→ **Problem**: Word for word, copy out the records given below.

[Excerpts from a dataset]
····················

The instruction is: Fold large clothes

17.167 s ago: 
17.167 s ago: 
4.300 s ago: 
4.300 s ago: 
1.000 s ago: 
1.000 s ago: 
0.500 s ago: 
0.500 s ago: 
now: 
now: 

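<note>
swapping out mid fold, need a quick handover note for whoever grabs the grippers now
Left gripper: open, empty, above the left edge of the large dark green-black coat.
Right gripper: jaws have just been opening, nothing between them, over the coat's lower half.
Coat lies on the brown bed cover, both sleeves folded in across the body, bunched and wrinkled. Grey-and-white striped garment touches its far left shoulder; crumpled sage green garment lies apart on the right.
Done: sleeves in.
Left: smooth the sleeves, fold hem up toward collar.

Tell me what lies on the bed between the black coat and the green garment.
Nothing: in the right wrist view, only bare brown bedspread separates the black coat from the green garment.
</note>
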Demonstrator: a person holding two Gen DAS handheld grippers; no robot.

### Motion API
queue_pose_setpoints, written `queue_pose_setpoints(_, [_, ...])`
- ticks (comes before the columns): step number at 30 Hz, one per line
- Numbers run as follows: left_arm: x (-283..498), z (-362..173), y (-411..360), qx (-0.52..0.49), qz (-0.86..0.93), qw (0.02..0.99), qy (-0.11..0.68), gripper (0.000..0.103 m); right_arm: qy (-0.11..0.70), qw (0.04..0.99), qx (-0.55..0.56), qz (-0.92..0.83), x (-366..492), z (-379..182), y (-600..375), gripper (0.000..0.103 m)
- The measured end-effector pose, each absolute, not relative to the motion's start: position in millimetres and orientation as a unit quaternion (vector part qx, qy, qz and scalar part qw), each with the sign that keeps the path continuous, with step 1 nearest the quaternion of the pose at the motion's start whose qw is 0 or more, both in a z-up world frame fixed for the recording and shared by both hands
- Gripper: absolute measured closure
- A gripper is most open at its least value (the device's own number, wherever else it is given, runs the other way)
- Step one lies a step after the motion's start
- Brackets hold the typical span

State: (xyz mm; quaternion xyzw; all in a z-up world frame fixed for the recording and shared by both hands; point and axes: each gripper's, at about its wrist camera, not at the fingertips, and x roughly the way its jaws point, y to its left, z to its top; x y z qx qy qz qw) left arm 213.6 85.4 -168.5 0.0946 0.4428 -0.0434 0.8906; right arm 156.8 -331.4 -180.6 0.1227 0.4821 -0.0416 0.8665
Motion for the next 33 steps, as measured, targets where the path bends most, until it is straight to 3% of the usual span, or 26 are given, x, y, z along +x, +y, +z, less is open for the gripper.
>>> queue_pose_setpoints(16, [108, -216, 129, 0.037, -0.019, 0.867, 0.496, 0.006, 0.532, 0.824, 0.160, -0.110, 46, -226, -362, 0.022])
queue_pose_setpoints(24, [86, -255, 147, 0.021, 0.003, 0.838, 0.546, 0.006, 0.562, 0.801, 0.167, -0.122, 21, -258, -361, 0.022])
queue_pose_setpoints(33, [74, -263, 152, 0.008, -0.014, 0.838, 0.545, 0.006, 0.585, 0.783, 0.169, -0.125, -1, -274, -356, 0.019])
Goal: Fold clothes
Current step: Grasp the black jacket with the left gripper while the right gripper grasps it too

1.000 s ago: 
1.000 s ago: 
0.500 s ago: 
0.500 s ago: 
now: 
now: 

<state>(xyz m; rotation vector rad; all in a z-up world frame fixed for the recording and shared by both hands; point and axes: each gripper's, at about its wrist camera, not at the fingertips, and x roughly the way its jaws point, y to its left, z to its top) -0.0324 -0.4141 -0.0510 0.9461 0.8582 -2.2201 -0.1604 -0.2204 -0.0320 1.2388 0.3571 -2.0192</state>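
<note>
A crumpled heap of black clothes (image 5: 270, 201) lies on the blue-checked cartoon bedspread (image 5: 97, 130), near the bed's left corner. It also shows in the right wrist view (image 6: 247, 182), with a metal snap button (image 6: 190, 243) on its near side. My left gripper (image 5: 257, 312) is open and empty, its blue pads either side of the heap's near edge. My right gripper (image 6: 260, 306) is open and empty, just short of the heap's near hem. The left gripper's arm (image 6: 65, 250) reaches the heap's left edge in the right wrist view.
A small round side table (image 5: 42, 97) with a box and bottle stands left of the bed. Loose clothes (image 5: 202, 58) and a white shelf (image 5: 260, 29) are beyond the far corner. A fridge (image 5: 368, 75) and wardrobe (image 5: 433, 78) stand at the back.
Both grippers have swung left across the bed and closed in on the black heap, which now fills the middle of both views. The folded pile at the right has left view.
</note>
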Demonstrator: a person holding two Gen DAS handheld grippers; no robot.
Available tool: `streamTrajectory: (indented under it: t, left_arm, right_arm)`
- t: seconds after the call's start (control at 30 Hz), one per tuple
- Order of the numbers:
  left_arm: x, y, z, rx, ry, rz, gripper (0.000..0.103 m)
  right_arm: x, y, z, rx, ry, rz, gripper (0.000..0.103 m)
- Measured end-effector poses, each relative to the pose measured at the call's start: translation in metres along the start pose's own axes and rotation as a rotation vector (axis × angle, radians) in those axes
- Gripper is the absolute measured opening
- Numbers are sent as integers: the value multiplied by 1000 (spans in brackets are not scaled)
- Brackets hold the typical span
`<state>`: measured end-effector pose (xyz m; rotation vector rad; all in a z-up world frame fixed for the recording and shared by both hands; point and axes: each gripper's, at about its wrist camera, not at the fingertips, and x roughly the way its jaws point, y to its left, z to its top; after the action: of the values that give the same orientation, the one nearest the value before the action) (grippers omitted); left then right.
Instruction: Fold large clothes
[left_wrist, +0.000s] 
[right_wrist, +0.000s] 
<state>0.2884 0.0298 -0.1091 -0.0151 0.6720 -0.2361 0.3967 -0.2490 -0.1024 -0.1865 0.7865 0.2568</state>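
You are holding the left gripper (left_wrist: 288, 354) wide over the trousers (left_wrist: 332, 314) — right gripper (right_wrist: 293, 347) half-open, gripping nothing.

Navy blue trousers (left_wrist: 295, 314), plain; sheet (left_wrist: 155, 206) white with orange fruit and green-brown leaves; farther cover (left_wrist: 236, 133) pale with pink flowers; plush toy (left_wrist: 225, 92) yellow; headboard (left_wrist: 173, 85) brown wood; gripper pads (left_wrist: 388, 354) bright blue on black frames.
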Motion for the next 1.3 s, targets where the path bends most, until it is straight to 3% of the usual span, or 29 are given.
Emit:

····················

→ **Exercise answer**:
The instruction is: Fold large clothes

17.167 s ago: 
17.167 s ago: 
4.300 s ago: 
4.300 s ago: 
1.000 s ago: 
1.000 s ago: 
0.500 s ago: 
0.500 s ago: 
now: 
now: 

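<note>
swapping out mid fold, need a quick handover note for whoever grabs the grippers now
Left gripper: open, empty, above the left edge of the large dark green-black coat.
Right gripper: jaws have just been opening, nothing between them, over the coat's lower half.
Coat lies on the brown bed cover, both sleeves folded in across the body, bunched and wrinkled. Grey-and-white striped garment touches its far left shoulder; crumpled sage green garment lies apart on the right.
Done: sleeves in.
Left: smooth the sleeves, fold hem up toward collar.

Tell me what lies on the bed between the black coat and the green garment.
Nothing: in the right wrist view, only bare brown bedspread separates the black coat from the green garment.
</note>
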Demonstrator: a person holding two Gen DAS handheld grippers; no robot.

### Motion API
queue_pose_setpoints, written `queue_pose_setpoints(_, [_, ...])`
- ticks (comes before the columns): step number at 30 Hz, one per line
- Numbers run as follows: left_arm: x (-283..498), z (-362..173), y (-411..360), qx (-0.52..0.49), qz (-0.86..0.93), qw (0.02..0.99), qy (-0.11..0.68), gripper (0.000..0.103 m); right_arm: qy (-0.11..0.70), qw (0.04..0.99), qx (-0.55..0.56), qz (-0.92..0.83), x (-366..492), z (-379..182), y (-600..375), gripper (0.000..0.103 m)
- The measured end-effector pose, each absolute, not relative to the motion's start: position in millimetres and orientation as a unit quaternion (vector part qx, qy, qz and scalar part qw), each with the sign that keeps the path continuous, with step 1 nearest the quaternion of the pose at the motion's start whose qw is 0 or more, both in a z-up world frame fixed for the recording and shared by both hands
- Gripper: absolute measured closure
- A gripper is most open at its least value (the device's own number, wherever else it is given, runs the other way)
- Step one lies a step after the motion's start
- Brackets hold the typical span

State: (xyz mm; quaternion xyzw; all in a z-up world frame fixed for the recording and shared by both hands; point and axes: each gripper's, at about its wrist camera, not at the fingertips, and x roughly the way its jaws point, y to its left, z to its top; x y z qx qy qz qw) left arm 213.6 85.4 -168.5 0.0946 0.4428 -0.0434 0.8906; right arm 156.8 -331.4 -180.6 0.1227 0.4821 -0.0416 0.8665
Motion for the next 33 steps, as measured, targets where the path bends most, until it is straight to 3% of the usual span, or 26 are given, x, y, z along +x, +y, +z, less is open for the gripper.
>>> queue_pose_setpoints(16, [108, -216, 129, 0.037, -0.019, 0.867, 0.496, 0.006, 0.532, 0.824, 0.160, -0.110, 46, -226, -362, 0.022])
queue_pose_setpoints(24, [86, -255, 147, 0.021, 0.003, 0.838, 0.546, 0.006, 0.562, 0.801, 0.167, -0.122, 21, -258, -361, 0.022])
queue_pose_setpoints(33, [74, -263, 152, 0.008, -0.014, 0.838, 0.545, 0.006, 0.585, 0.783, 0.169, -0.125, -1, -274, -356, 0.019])
Goal: Fold clothes
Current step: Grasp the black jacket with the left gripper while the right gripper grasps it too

1.000 s ago: 
1.000 s ago: 
0.500 s ago: 
0.500 s ago: 
now: 
now: 

<state>(xyz m; rotation vector rad; all in a z-up world frame fixed for the recording and shared by both hands; point and axes: each gripper's, at about its wrist camera, not at the fingertips, and x roughly the way its jaws point, y to its left, z to its top) -0.0324 -0.4141 -0.0510 0.9461 0.8582 -2.2201 -0.1604 -0.2204 -0.0320 1.2388 0.3571 -2.0192</state>
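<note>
A crumpled heap of black clothes (image 5: 270, 201) lies on the blue-checked cartoon bedspread (image 5: 97, 130), near the bed's left corner. It also shows in the right wrist view (image 6: 247, 182), with a metal snap button (image 6: 190, 243) on its near side. My left gripper (image 5: 257, 312) is open and empty, its blue pads either side of the heap's near edge. My right gripper (image 6: 260, 306) is open and empty, just short of the heap's near hem. The left gripper's arm (image 6: 65, 250) reaches the heap's left edge in the right wrist view.
A small round side table (image 5: 42, 97) with a box and bottle stands left of the bed. Loose clothes (image 5: 202, 58) and a white shelf (image 5: 260, 29) are beyond the far corner. A fridge (image 5: 368, 75) and wardrobe (image 5: 433, 78) stand at the back.
Both grippers have swung left across the bed and closed in on the black heap, which now fills the middle of both views. The folded pile at the right has left view.
</note>
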Demonstrator: a person holding two Gen DAS handheld grippers; no robot.
Available tool: `streamTrajectory: (indented under it: t, left_arm, right_arm)`
- t: seconds after the call's start (control at 30 Hz), one per tuple
- Order of the numbers:
  left_arm: x, y, z, rx, ry, rz, gripper (0.000..0.103 m)
  right_arm: x, y, z, rx, ry, rz, gripper (0.000..0.103 m)
- Measured end-effector poses, each relative to the pose measured at the call's start: translation in metres along the start pose's own axes and rotation as a rotation vector (axis × angle, radians) in those axes
- Gripper is the absolute measured opening
- Numbers are sent as integers: the value multiplied by 1000 (spans in brackets are not scaled)
- Brackets hold the typical span
`<state>`: measured end-effector pose (xyz m; rotation vector rad; all in a z-up world frame fixed for the recording and shared by both hands; point and axes: each gripper's, at about its wrist camera, not at the fingertips, and x roughly the way its jaws point, y to its left, z to its top; after the action: of the values that give the same orientation, the one nearest the value before the action) (grippers omitted); left then right.
Instruction: Fold large clothes
[left_wrist, +0.000s] 
[right_wrist, +0.000s] 
<state>0.2884 0.0298 -0.1091 -0.0151 0.6720 -0.2361 0.3967 -0.2490 -0.1024 -0.1865 0.7865 0.2568</state>
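You are holding the left gripper (left_wrist: 288, 354) wide over the trousers (left_wrist: 332, 314) — right gripper (right_wrist: 293, 347) half-open, gripping nothing.

Navy blue trousers (left_wrist: 295, 314), plain; sheet (left_wrist: 155, 206) white with orange fruit and green-brown leaves; farther cover (left_wrist: 236, 133) pale with pink flowers; plush toy (left_wrist: 225, 92) yellow; headboard (left_wrist: 173, 85) brown wood; gripper pads (left_wrist: 388, 354) bright blue on black frames.
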Motion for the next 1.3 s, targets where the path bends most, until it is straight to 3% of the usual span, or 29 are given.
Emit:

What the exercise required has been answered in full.